Top of Information shown
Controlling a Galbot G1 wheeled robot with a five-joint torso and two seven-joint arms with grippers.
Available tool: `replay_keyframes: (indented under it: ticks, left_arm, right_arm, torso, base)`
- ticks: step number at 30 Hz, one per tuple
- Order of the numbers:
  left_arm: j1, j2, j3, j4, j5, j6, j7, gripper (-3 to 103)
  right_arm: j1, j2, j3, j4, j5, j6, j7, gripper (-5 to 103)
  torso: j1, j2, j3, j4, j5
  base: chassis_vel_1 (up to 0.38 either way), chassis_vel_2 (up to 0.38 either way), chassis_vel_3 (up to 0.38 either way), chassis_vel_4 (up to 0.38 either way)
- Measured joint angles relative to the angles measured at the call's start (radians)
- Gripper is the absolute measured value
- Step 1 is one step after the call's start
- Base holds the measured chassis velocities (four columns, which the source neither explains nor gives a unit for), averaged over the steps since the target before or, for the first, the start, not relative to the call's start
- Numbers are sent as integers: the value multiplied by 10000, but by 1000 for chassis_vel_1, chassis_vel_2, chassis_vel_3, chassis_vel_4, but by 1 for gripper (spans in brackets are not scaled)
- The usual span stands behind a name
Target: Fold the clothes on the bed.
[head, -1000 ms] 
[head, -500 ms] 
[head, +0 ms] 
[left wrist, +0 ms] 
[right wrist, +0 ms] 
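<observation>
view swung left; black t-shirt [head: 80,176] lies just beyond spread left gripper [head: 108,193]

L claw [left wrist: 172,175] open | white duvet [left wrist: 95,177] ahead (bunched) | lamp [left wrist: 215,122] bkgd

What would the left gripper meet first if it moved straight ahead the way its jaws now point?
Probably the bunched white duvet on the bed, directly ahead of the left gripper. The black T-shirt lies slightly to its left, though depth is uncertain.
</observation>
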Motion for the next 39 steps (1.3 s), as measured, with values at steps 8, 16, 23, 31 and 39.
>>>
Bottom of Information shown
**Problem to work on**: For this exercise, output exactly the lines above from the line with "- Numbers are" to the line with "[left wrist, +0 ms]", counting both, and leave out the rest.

**Expected answer**:
- Numbers are sent as integers: the value multiplied by 10000, but by 1000 for chassis_vel_1, chassis_vel_2, chassis_vel_3, chassis_vel_4, but by 1 for gripper (spans in brackets are not scaled)
- The usual span stands behind a name
Target: Fold the clothes on the bed.
[head, -1000 ms] 
[head, -500 ms] 
[head, +0 ms] 
[left wrist, +0 ms] 

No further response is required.